El acto protagonizado por
Guaidó no ha sido menor. Simbólicamente es la reafirmación de la subalternidad
gozosa de nuestras clases dominantes; de su entreguismo desvergonzado; de su
incapacidad para dirigir dignamente nuestros países.
Rafael Cuevas Molina/Presidente
AUNA-Costa-Rica
Como José Martí nació un 28 de enero de 1853, estaba releyendo algunos
textos suyos para escribir algo sobre él. En esas estaba cuando la televisión
me dio de bruces con el señor de copete dorado que ahora funge de presidente de
los Estados Unidos.
Estaba el tal señor haciendo un reality show en el Congreso de
su país, portándose groseramente con la señora Pelossi, haciendo gestos y pucheros de niño malcriado y
diciendo pomposamente exageraciones y mentiras cuando, de pronto, hace levantar
de entre el público que lo escuchaba a un señor flaquito, que cuando habla
parece que se atraganta, y que responde al nombre de Juan Guaidó.

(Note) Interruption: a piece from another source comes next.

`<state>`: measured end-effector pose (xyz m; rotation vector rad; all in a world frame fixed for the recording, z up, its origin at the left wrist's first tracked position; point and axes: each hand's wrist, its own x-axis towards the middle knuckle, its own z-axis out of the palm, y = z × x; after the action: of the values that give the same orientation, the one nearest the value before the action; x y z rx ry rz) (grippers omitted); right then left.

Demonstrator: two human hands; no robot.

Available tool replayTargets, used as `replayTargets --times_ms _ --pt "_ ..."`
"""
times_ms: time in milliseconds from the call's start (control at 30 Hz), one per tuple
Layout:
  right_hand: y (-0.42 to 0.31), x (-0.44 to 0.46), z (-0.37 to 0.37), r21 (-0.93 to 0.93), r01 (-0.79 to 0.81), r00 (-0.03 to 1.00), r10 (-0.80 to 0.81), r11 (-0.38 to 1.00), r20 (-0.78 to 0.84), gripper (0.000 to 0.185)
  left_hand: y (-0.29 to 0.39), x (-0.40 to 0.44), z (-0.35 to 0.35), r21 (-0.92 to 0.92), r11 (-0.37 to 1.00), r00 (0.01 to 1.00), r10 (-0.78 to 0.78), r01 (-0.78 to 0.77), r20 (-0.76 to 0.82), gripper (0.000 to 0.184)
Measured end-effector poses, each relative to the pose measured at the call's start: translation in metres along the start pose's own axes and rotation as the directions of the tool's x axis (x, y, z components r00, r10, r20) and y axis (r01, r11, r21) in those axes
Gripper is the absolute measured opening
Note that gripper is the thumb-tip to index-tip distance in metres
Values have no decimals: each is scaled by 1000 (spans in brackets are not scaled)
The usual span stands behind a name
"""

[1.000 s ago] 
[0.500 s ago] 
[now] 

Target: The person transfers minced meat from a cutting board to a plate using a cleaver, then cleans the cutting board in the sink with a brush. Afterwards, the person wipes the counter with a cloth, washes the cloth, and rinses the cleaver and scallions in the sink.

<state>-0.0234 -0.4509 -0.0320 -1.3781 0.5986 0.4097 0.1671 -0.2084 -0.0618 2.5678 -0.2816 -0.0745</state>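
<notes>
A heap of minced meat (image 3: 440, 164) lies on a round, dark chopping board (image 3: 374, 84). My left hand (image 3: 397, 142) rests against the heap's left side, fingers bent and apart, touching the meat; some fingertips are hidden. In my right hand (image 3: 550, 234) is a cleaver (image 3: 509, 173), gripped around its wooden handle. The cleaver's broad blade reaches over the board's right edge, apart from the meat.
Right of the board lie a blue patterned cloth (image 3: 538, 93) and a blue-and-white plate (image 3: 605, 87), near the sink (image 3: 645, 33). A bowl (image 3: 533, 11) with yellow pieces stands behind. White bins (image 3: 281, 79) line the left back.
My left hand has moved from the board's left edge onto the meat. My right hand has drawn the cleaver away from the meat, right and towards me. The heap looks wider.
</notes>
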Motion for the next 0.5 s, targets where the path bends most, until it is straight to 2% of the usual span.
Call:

Es este señor, como se sabe, el venezolano autoproclamado presidente de su país; un señor que, como el rubio de copete que en ese momento se encontraba en el estrado, ocupa buena parte de su tiempo haciendo ridículos shows que lo pintan de cuerpo entero como ejemplificante espécimen de una cierta clase de políticos fantoches que hoy por hoy pululan por el mundo.
Pensando como estaba yo, en José Martí, no pudo sino venírseme a la cabeza
el tremendo contraste entre uno y otro. El primero, dignísimo, llamándonos a
estar alertas ante quien llamó el gigante de las siete leguas; avisándonos de
sus intenciones de salteador de caminos, de avorazado glotón de nuestras
riquezas naturales.
El otro, haciéndole el juego al emperador de turno, asistiendo gozoso
al lamentable espectáculo que protagonizaba, sintiéndose ufano por lo aplausos
que la élite gobernante del imperio le ofrecía, juntando sus manos en gesto de genuflexo
agradecimiento ante los que planean invadir su patria, cuna de la libertad de
América del Sur.
Aunque todos los disparates que ha hecho este señor Guaidó
(fotografiarse con miembros del crimen organizado en la frontera de su país con
la vecina Colombia, saltarse la reja del Congreso cuando podía entrar normalmente por la puerta,
autoproclamarse presidente en un mitin ante algunos de sus seguidores, etc., etc.)
no hubieran sido suficientes para descalificarlo, para avergonzar a quienes
eventualmente pueden haberlo seguido, hacerse presente en el recinto en donde alguien
como Donald Trump está amenazando con aplastar a su país, es indignante.
Es indignante no solo para los venezolanos sino para todos los
latinoamericanos. Su presencia en ese lugar, su lacayuna actitud de servil lamebotas
en el corazón del imperio, muestra la pervivencia de esa clase de entreguistas
que nos ha gobernado por doscientos años, que se sienten felices cuando algún procónsul
imperial les regala una mirada, y apesadumbrados por no haber nacido al norte
del Río Bravo.
Es esa clase racista que en Venezuela se burlaba de Hugo Chávez por sus rasgos aindiados, y por
eso le negaban capacidad para gobernar o, incluso, para pensar como ser humano, es decir, como
ellos, que se sienten el sumun solo cuando logran parecerse a quienes
aplaudieron a Guaidó en el Congreso norteamericano.
El acto protagonizado por Guaidó no ha sido menor. Simbólicamente es la reafirmación de la subalternidad gozosa de nuestras clases dominantes; de su entreguismo desvergonzado; de su incapacidad para dirigir dignamente nuestros países. Ojalá pudiéramos ver esto con la claridad meridiana con la que nos la presenta este pobre politiquillo de tercera, que pasará a la historia como uno más de la cohorte de mediocres que nos tienen sumidos en la ignominia.